Work required — Some lines below hold "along". Pick them out and copy them.

Given information —
☆ ☆ ☆ ☆ ☆ ☆ ☆

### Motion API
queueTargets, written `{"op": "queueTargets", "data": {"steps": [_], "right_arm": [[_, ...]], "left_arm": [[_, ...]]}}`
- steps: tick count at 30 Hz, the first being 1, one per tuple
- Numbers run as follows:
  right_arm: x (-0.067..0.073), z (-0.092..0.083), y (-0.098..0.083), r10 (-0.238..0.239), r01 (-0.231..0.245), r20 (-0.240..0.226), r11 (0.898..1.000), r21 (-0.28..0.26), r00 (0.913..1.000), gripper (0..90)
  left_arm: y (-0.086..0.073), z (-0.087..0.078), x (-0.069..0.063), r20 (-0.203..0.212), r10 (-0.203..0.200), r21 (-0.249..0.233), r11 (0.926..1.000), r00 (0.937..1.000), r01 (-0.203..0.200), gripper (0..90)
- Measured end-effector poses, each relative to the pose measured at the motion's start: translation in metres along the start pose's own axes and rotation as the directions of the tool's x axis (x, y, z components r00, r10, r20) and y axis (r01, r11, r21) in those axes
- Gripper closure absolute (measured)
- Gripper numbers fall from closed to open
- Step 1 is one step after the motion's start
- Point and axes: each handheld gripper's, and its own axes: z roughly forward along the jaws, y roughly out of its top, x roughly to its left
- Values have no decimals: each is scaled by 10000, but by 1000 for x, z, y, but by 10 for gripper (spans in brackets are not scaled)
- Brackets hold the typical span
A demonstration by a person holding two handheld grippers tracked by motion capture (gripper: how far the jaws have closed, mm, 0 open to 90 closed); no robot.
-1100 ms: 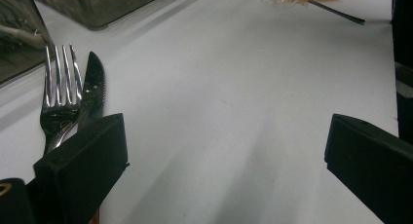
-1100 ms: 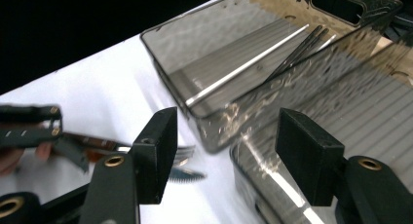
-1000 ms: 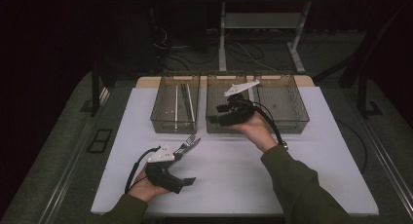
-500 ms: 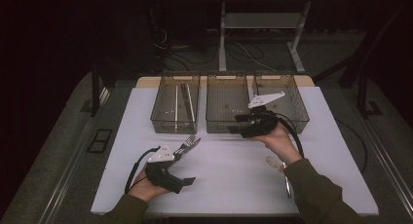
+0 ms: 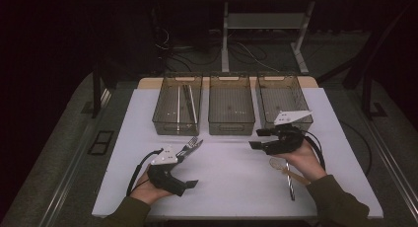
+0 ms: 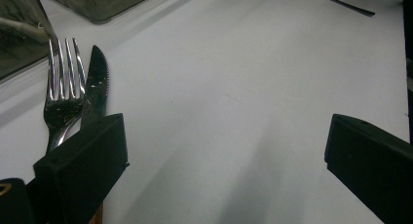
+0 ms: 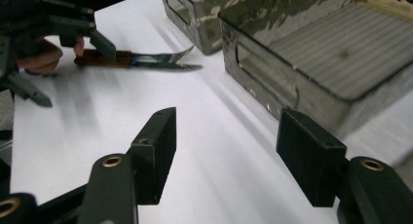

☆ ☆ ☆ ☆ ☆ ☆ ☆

Your solution —
- Measured end-effector poses, each relative to the pose measured at the motion's start: translation in metres along the start pose's own axes and rotation as the directions of the tool's x axis (x, y, z components r00, r10, r20) and y axis (r01, r11, r21) in those axes
- Point and axes: each handheld gripper's, and its own axes: z roughly forward along the jaws, y roughly out of its top, x roughly to its left

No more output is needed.